Their main worry was the powerlessness in dealing with unpredictable jobs, and while some companies had good policies relating to work-life balance, it depended very much on the line managers whether this was applied. Interestingly, the participants were vague on their entitlements under employment legislation, and had an 'alarming' lack of knowledge of their state support entitlements. Frightening!

An article by Milne, Hatzidimitriadou and Wiseman describes the situation facing older people in rural England. While life in these areas is fine when you are a fit retiree, it becomes much more difficult as people get frailer, and access to services, and even shops becomes more difficult - in addition in England (unlike Scotland and Wales) services are not planned with a rural population in mind. Imagine you can't drive and you live in a village without a shop - rural public transport in England is pretty prim. A friend living in a remote corner in Scotland faced a similar situation when her husband had a stroke, and spent some months in hospital - at a distance of a one-hour-journey on a single track road followed by a ferry trip.

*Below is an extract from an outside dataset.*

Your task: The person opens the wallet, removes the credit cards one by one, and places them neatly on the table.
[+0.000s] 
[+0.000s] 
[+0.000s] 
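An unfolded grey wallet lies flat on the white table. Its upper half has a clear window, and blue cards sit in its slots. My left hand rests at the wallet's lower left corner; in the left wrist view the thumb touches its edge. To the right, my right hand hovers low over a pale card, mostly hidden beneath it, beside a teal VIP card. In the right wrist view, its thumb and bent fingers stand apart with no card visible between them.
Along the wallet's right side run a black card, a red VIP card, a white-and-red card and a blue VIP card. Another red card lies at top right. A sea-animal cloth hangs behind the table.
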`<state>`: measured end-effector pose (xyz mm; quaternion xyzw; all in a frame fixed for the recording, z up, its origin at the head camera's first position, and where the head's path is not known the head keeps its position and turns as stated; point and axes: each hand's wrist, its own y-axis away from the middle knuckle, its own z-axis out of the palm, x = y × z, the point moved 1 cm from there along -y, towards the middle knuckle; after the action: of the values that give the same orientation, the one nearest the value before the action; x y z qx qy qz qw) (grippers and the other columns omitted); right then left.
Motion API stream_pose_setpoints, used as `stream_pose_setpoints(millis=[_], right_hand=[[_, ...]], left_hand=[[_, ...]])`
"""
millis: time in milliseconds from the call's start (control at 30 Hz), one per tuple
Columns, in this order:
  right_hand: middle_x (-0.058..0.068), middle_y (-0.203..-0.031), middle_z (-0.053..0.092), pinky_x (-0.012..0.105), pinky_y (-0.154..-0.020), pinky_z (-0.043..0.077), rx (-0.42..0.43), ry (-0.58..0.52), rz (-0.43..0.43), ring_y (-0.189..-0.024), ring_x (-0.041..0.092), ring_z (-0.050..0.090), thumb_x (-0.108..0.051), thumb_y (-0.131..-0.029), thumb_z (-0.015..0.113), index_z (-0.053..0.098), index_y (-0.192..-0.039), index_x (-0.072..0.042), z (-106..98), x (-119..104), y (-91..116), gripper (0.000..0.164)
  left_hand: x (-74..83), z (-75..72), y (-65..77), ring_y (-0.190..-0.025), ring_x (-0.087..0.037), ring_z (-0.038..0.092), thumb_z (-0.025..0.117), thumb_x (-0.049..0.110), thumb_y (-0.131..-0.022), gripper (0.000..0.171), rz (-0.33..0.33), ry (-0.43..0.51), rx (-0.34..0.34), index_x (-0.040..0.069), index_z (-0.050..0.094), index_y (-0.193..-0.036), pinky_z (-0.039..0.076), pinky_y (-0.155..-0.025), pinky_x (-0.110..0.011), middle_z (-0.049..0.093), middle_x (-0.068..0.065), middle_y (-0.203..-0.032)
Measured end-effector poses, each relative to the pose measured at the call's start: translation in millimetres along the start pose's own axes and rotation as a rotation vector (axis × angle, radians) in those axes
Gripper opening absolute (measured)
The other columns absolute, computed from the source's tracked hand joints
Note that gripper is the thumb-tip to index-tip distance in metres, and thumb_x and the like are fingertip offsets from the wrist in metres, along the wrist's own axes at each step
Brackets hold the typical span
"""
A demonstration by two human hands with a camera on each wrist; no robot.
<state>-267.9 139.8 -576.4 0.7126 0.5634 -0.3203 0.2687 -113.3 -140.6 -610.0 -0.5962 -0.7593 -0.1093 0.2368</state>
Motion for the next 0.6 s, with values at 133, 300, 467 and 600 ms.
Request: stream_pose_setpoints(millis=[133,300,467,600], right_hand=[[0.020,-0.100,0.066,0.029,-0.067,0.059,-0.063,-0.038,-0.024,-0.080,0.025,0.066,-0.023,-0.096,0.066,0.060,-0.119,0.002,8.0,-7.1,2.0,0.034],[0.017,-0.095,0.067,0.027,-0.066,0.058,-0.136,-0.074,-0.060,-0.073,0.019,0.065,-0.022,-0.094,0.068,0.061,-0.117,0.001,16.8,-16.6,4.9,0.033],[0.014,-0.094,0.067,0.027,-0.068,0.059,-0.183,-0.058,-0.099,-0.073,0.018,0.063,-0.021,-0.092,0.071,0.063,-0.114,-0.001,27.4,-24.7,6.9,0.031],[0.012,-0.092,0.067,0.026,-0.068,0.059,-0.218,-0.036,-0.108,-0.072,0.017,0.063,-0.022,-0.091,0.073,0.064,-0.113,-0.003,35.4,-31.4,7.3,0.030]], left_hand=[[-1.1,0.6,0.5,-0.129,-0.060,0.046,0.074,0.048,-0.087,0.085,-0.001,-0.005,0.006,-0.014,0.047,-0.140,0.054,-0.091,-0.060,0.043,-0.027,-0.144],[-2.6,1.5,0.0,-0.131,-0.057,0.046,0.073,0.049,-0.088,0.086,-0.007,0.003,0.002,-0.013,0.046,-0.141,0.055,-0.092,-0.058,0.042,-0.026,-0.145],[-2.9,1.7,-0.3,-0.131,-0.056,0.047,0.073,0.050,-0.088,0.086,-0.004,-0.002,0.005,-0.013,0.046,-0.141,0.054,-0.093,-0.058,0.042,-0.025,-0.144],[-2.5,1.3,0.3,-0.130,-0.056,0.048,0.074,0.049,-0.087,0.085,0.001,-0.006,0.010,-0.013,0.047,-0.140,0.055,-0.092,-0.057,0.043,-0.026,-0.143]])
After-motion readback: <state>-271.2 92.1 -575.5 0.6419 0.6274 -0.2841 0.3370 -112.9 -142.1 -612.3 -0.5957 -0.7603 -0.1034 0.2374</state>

In April 2007 Eleni Karagiannaki writes about the effect on customer services of the new integrated Jobcentres plus, which provide labour market activities as well as access to cash benefits. She finds that generally they help people get back into work more easily, but oy vey, the error rate in benefits administration leaves something to be desired. Experience tells me that the UK social assistance system is so complicated that expecting staff to know the details of more than two benefits is asking the impossible, especially given their low salaries.

That's quite enough intense social stuff, no?